__ASSIGNMENT__
Please retype the listing below exactly, from its opening line through the line where "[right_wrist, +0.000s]" appears.

__EXERCISE DATA__
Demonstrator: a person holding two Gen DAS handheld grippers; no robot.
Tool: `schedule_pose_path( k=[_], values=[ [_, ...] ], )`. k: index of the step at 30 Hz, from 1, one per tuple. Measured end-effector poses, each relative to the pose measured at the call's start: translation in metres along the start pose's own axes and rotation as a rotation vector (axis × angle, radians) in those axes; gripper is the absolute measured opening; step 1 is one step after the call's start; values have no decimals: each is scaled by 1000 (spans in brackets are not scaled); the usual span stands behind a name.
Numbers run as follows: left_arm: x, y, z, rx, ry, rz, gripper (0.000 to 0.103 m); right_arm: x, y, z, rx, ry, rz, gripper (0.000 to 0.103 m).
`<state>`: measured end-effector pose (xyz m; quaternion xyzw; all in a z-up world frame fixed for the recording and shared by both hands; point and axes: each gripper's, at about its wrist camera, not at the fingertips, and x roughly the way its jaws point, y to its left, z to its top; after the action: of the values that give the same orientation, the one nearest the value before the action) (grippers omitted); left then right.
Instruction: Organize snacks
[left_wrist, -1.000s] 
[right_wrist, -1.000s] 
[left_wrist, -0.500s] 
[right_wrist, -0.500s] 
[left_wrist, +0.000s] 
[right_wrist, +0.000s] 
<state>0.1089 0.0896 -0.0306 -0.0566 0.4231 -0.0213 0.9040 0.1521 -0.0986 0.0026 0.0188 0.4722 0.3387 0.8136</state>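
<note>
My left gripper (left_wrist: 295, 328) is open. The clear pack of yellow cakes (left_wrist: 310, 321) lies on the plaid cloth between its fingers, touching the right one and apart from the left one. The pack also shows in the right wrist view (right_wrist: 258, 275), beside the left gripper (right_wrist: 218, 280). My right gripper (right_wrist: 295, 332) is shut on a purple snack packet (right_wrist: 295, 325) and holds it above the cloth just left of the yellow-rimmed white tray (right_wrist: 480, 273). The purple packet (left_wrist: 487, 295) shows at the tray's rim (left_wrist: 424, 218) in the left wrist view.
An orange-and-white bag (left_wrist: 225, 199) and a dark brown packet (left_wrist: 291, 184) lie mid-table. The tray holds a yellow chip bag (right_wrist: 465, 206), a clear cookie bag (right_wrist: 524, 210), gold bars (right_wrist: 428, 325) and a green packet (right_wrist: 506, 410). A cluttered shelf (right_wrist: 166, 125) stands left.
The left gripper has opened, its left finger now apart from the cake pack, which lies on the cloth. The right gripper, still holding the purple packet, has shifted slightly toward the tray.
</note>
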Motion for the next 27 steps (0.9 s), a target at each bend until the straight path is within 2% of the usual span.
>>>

__ANSWER TO THIS EXERCISE__
Demonstrator: a person holding two Gen DAS handheld grippers; no robot.
Tool: `schedule_pose_path( k=[_], values=[ [_, ...] ], )`. k: index of the step at 30 Hz, from 1, one per tuple. Measured end-effector poses, each relative to the pose measured at the call's start: translation in metres along the start pose's own axes and rotation as a rotation vector (axis × angle, radians) in those axes; gripper is the absolute measured opening; step 1 is one step after the call's start; values have no decimals: each is scaled by 1000 (spans in brackets are not scaled); the usual span stands behind a name.
Numbers run as follows: left_arm: x, y, z, rx, ry, rz, gripper (0.000 to 0.103 m); right_arm: x, y, z, rx, ry, rz, gripper (0.000 to 0.103 m).
`<state>`: measured end-effector pose (xyz m; quaternion xyzw; all in a z-up world frame fixed for the recording and shared by both hands; point and axes: each gripper's, at about its wrist camera, not at the fingertips, and x roughly the way its jaws point, y to its left, z to its top; after the action: of the values that give the same orientation, the one nearest the value before the action) (grippers omitted); left then right.
Instruction: Organize snacks
[left_wrist, -1.000s] 
[right_wrist, -1.000s] 
[left_wrist, -0.500s] 
[right_wrist, -0.500s] 
[left_wrist, +0.000s] 
[right_wrist, +0.000s] 

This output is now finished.